___ RECORD EXTRACTS

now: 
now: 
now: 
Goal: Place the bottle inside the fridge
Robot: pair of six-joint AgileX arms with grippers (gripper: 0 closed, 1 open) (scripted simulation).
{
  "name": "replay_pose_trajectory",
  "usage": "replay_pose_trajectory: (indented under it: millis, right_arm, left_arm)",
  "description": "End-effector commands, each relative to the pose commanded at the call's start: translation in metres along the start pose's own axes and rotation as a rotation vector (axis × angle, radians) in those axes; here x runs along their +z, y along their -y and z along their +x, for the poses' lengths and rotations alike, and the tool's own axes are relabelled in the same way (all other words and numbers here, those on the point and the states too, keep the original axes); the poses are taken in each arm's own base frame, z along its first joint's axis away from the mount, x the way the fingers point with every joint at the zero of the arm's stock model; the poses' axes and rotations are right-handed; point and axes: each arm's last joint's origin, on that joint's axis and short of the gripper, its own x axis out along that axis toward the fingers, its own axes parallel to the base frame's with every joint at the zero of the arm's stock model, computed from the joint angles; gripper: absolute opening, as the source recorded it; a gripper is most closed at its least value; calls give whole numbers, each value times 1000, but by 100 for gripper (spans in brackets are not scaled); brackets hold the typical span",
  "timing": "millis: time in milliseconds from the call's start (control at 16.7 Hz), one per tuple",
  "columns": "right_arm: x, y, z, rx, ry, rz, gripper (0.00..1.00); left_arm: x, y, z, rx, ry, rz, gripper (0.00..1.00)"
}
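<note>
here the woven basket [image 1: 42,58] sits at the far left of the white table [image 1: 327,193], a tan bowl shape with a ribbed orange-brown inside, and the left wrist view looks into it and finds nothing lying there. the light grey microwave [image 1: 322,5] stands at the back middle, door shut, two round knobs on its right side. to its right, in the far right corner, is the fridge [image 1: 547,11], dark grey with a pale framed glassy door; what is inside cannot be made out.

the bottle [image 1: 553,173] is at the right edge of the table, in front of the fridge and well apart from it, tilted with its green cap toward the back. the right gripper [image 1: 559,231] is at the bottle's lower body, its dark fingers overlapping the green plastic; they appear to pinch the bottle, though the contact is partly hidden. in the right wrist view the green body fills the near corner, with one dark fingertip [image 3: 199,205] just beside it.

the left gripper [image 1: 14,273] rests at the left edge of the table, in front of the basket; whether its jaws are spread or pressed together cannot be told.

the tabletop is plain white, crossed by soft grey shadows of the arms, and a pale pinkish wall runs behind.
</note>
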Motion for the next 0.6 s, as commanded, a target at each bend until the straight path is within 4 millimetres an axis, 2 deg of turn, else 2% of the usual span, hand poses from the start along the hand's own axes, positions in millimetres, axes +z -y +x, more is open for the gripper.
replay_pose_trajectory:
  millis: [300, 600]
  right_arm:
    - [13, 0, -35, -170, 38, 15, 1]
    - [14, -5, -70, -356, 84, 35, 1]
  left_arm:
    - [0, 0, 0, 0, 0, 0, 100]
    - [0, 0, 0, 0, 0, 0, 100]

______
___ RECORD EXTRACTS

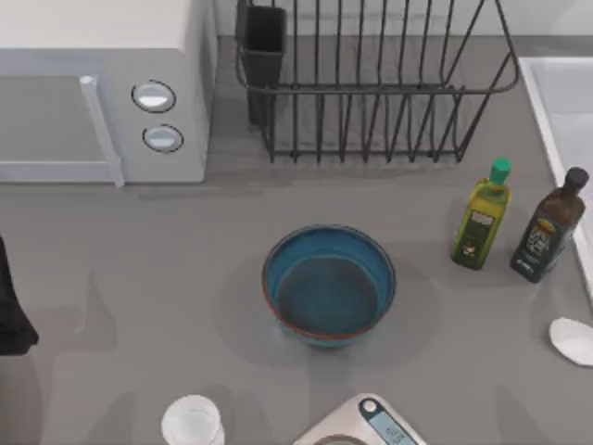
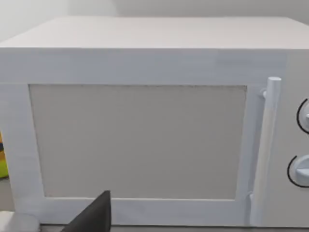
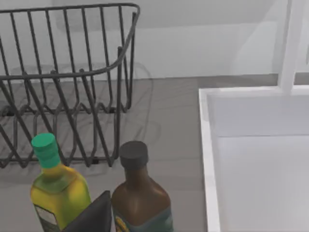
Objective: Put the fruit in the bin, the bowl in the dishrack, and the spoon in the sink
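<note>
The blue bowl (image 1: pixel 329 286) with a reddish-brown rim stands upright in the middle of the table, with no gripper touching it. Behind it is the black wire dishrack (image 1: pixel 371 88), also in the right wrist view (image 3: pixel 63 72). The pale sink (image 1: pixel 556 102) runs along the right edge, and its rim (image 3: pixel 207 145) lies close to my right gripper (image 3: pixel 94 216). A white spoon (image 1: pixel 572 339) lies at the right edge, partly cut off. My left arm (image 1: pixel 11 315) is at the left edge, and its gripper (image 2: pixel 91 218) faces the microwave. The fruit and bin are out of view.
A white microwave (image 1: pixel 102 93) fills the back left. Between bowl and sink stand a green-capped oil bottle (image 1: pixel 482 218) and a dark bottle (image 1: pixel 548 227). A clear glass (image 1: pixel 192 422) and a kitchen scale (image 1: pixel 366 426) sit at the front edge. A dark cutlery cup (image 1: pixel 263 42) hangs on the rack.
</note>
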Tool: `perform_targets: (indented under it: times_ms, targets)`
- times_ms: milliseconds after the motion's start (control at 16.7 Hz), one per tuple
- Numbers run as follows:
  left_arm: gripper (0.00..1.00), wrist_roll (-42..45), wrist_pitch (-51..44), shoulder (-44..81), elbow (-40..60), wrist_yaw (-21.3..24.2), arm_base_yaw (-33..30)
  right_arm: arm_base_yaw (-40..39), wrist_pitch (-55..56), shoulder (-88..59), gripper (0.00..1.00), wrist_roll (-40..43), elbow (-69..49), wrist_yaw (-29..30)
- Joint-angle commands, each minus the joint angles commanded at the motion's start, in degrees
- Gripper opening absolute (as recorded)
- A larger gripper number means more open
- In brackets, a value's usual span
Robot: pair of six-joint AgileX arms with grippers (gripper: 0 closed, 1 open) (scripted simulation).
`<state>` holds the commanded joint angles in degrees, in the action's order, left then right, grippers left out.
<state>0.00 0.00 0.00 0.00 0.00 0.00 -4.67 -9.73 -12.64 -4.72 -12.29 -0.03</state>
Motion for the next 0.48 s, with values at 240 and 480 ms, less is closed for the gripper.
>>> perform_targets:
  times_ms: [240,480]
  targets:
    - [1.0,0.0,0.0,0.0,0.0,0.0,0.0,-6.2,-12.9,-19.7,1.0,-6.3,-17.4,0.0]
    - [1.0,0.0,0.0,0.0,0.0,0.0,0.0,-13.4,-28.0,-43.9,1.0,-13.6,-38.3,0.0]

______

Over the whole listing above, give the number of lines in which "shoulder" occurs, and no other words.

## ANSWER AREA
2